Another consequence of Dodd-Frank is that the market has become more transparent. For years the derivatives market has been characterized as opaque — and for good reason. Much of Dodd-Frank’s firepower targeted this problem. The electronic trading rules have enabled better visibility into the fair-market price of cleared transactions. Companies also benefit from required bank disclosures on a derivative’s wholesale price. Although this information was available prior to Dodd-Frank, it is now more widely available and at a lower cost.

Despite the opened channels of information, when it comes to cross-border trading, confusion abounds. Applying derivatives rules in a global marketplace is an inherently complex undertaking. Unlike stock market transactions, derivatives create an ongoing relationship between parties that is not severed once the transaction has been consummated. Dodd-Frank left scant instructions on whether its requirements should apply when banks and their counterparties are domiciled in different countries and how guarantees might affect the regulatory requirements. Regulators have thus been working through the fine details. How have their decisions impacted companies trying to navigate this global market?

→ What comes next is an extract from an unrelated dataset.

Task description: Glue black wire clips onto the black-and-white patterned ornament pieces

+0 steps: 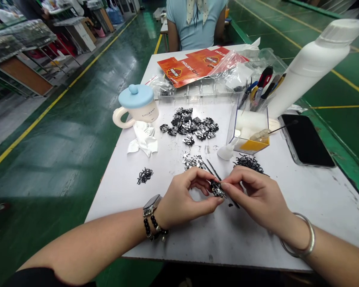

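Black-and-silver metal piece (217, 190), pinched between fingertips of left hand (185, 197) and right hand (257, 197), above white table (203, 243), similar pieces (188, 123) heaped beyond both hands

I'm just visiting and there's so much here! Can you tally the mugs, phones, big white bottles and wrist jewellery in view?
Mugs: 1
Phones: 1
Big white bottles: 1
Wristwatches: 1
Beaded bracelets: 1
Metal bangles: 1
Total: 6
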`<action>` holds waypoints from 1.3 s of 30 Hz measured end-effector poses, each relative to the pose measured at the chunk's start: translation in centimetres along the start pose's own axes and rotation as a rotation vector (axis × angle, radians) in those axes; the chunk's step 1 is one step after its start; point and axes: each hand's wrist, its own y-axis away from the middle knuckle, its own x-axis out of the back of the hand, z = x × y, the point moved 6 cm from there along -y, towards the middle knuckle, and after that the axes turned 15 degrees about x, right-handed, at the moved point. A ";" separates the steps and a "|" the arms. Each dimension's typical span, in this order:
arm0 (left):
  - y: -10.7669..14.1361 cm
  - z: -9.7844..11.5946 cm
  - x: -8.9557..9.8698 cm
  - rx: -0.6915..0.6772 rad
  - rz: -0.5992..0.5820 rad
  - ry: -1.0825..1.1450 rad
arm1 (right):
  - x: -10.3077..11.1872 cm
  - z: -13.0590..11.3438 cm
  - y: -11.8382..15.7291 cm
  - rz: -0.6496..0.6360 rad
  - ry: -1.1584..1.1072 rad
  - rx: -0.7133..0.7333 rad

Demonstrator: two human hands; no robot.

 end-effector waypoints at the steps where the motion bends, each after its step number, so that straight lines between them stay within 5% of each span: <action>1: 0.0 0.0 0.0 -0.007 0.001 -0.006 | 0.0 -0.2 0.0 -0.005 0.022 0.022; 39: 0.4 0.6 0.0 -0.108 0.049 -0.072 | 0.2 -3.6 -0.1 0.002 0.258 0.504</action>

Whereas the U.S. was first out of the gate with its regulatory regime, the rest of the world — particularly Europe — has been catching up quickly. Market participants are now finding themselves subject to multiple rules that could change depending on the bank with which a market participant transacts. The result has been confusion about whose rules apply, with larger market participants needing to develop compliance infrastructures to address multiple regulatory regimes. Small and midsize market participants take pains to avoid crossing borders so as to avoid triggering rules with which they are ill-equipped to comply. One compliance officer recently told me that he has instructed his business teams to avoid certain counterparties to avoid activating reporting requirements for this very reason.

Other regulatory uncertainties remain. Among them are margin requirements for uncleared swaps, important because many swaps — including the mortgage-indexed credit default swaps that contributed to AIG’s taxpayer-funded bailout — are not suitable for clearing. In recent years a G-20 working group has labored to reach agreement on a set of harmonized global rules. Now countries are preparing to graft these rules into their national legal regimes. Corporate treasurers in the U.S. have been vexed by statements from bank regulators including the Federal Reserve, which believe Dodd-Frank rules require margin on all market participants. Europe and other regimes around the world are widely anticipated to exempt nonfinancial end users, in line with the G-20 agreement. For the U.S. to adopt these rules, the country will have to pass and adopt new legislation.

And so, even while the hopes of derivatives regulation are beginning to be realized, policymakers must use the significant experience they are gaining to increasingly bring the costs and benefits of regulation into balance.

Luke Zubrod counsels companies on risk management and derivatives regulations at global risk management advisory firm Chatham Financial in Kennett Square, Pennsylvania.